Cleaver Set, Convincing Lead Highlight Uneven Sherlock Holmes Update

When Guy Ritchie re-imagined the iconic character of Sherlock Holmes on film last year as a hard-living, butt-kicking action hero, die-hard fans of Sir Arthur Conan Doyle’s most famous creation were anxious to say the least. But the quirky honesty of Robert Downey Jr.’s portrayal won over the skeptics (for the most part), and perhaps that success inspired Jeffrey Schmidt to tinker with his stage recreation of the famous sleuth. The press release for Sherlock Holmes in The Crucifer of Blood states that this version of the 1978 Broadway play has been given a “steampunk edge.” Aside from the impressive moving set (also designed by Mr. Schmidt) constructed of cogs and wheels, and the omnipresent goggles worn by nearly every male character, there is little to define this production as steampunk, let alone differentiate this Sherlock Holmes from any of his predecessors. But a few questionable design decisions notwithstanding, Theatre Three’s presentation of the play is campy, suspenseful, and everything you’d desire in a classic mystery.

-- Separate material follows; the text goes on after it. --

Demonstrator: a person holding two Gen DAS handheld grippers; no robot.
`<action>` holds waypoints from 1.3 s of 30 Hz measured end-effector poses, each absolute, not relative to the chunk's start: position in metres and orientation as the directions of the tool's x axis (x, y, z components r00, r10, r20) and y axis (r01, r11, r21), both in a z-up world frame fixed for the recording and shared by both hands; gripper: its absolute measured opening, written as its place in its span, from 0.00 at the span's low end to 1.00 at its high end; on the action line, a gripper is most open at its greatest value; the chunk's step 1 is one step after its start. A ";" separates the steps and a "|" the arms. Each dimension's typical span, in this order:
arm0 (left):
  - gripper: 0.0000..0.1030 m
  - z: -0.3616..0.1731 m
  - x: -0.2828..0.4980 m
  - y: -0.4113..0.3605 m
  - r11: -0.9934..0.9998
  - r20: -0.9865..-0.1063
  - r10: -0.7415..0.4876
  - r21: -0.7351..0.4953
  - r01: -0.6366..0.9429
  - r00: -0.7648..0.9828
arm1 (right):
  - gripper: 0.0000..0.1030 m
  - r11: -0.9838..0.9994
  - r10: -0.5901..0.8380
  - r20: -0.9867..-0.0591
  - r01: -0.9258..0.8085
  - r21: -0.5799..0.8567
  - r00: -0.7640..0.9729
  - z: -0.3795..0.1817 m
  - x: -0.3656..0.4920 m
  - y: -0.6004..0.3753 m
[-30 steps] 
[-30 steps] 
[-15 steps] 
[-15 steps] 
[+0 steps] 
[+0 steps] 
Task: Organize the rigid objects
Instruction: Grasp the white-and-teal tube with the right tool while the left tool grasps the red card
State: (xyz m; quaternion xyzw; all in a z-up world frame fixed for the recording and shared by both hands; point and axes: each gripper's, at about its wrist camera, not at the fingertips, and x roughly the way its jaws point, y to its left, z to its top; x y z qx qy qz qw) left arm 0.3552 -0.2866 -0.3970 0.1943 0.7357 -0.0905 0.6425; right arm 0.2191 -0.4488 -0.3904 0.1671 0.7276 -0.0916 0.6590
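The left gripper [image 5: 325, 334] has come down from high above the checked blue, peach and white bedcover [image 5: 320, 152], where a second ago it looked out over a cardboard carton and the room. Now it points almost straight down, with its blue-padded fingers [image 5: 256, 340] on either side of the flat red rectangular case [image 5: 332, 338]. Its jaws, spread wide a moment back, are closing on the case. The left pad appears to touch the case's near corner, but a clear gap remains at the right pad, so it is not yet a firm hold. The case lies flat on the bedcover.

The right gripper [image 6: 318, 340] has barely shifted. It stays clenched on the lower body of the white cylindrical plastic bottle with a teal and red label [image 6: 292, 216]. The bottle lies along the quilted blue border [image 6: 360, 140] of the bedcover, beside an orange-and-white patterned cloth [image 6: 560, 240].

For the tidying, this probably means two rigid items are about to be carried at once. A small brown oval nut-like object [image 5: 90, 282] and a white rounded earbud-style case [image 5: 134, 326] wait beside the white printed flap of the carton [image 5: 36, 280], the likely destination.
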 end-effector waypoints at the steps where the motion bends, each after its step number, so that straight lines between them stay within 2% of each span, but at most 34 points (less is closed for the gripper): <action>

Taking its audience from the far exotic deserts of India to the seedy opium dens of 1850s England to familiar 221-B Baker Street, The Crucifer of Blood offers up a tale of horrifying curses and secret identities. When Captain Neville St. Clair enters into a pact with two fellow British soldiers after discovering a treasure chest full of gold and jewels in India, he seals his fate. Thirty years later he receives his portion of the bloody crucifer—a symbol of the sacred oath never written down—in the mail and promptly disappears, to the great anguish of his daughter, Irene. After securing the services of the infamous detective and his ever-present sidekick Dr. John Watson, Irene sets out to locate her father and solve the terrifying mystery surrounding his earlier years.

As mentioned before, Jeffrey Schmidt’s clever use of Theatre Three’s theater-in-the-round setup includes a three-tiered set that evokes a sooty, dangerous, machine-driven England. Fabric scrims and various props appear as needed to re-create the many locales. Combined with Amanda West’s moody lighting and Marco Salinas’ frantic, creepy musical interludes, the sense of tension runs high. After establishing period details with the costumes designed by Aaron Patrick Turner, Kristin Colaneri’s makeup strikes an odd double chord. On one hand, the sunken cheeks and hollowed eyes of the male characters heighten the sense of dread, making each look as if they were teetering on the edge of death. But Irene’s peaches-and-cream complexion, marred by a strange red slash (was it fabric? Gel?) above her right eyebrow brought only confusion. An attempt at punk or not, it demands unnecessary attention for three-quarters of the show, until it blissfully and confusingly disappears near the finale.

The pressure to step into the shoes of such a well-known literary character as Sherlock Holmes is daunting, and knowing that Charlton Heston played the role not only on stage but also in the film adaptation surely doesn’t make it any easier. Chuck Huber delivers a solid performance even without the famous deerstalker hat. The only incongruity is Holmes’ well-known cocaine addiction. Instead of hopping him up with manic energy, the mixture seems almost to mellow him out, and any reference to the highly addictive drug disappears completely after the first encounter. Succeeding as his foil is not the boyishly bland Dr. Watson (Austin Tindle), but instead the proud but incompetent Inspector Lestrade, smartly played by Jakie Cabe. Gregory Lush is also given ample room to flounce, trill, and generally overact in the most charming way possible as Major Alistair Ross. As its sole female presence, Hilary Couch brings a predictably Victorian female approach: lots of screaming and swooning, barely anything else.

Since the Sherlock Holmes mysteries are many, it’s no surprise that the ending is less of a conclusion than a setup for the next adventure. Upon exiting, the man behind me remarked, “I’d love to come back and see the one about the giant rat.” Do I smell a sequel?